I think the idea of treating climate change should be reported like child abuse. We don't give molesters a chance to show its ok or explain themselves. The statement that this is not just a journalistic story is scientific fact

Jan DietrickMay 16 2011 07:29 PM

Conscientious journalists and videographers and scientists and cartoonists have already reported more than enough and it is not making enough difference. Talking points on the level of science, technology, economy or politics is deepening the numbness.

Reporters, give your skill and insight over to Gen Hot (from Mark Hertsgaard), the youth and children calling for an urgent response to climate change. Mentor and facilitate the united and growing voice of the disenfranchised who are organizing and participating in Kids vs Global Warming and the iMatter marches. Get your children out in the streets! Now! Encourage them in creative transparent law-abiding forms of activism in every neighborhood. Blog about that! Youth are compellingly articulate about the peaceful, powerful revolution that will save their planet. How do we get out of their way and then fill in their ranks doing what they suggest we do?
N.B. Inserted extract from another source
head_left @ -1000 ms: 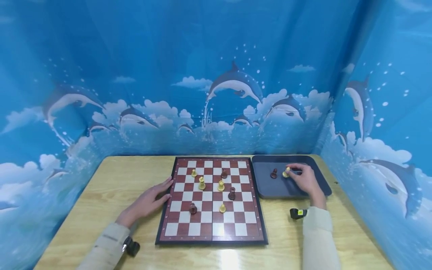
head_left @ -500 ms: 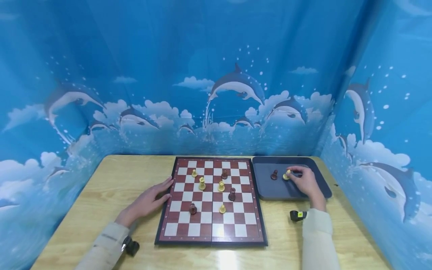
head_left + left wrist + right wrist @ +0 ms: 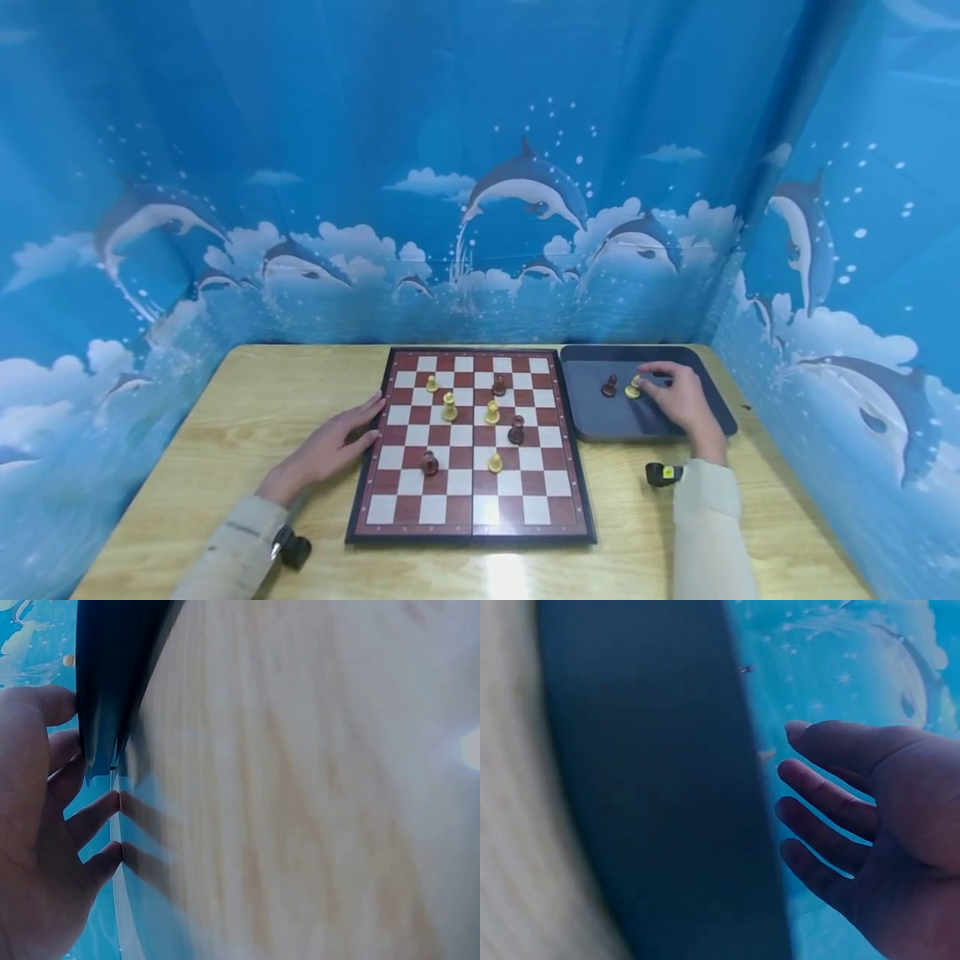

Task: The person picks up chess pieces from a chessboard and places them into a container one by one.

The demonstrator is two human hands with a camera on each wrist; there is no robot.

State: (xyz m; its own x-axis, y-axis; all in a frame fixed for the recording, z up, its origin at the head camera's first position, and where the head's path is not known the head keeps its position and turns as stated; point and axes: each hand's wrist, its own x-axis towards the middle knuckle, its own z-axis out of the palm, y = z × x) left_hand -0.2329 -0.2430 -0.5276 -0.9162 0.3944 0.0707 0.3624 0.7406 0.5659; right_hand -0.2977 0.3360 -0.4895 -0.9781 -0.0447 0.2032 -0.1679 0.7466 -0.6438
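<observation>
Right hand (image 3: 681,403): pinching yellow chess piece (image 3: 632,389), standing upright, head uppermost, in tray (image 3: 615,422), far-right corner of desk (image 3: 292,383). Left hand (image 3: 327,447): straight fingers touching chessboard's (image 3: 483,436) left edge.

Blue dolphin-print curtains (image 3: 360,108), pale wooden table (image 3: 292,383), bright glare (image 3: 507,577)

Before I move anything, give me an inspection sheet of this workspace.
Surface: wooden table, glare near the front edge.
Job's things: chessboard bearing four yellow chessmen and three dark chessmen; to its right, gray tray holding a dark piece and a yellow piece.
Clutter: nothing seen.
Left hand: rests against the chessboard's left edge.
Right hand: pinches the yellow piece, hiding part of the tray.
Cables: nothing seen.
Surroundings: blue dolphin-print curtain.
</observation>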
Youth and children have the moral authority and they at least need to be given every opportunity to process their feelings about this shameful mess. It is about inter-generational justice. It's about their future. What more needs to be reported? What else will you write about that is going to change someone's mind about lifestyle or public policy? What lengths must we go to before the President will want to accompany his children on the subway to a March in DC?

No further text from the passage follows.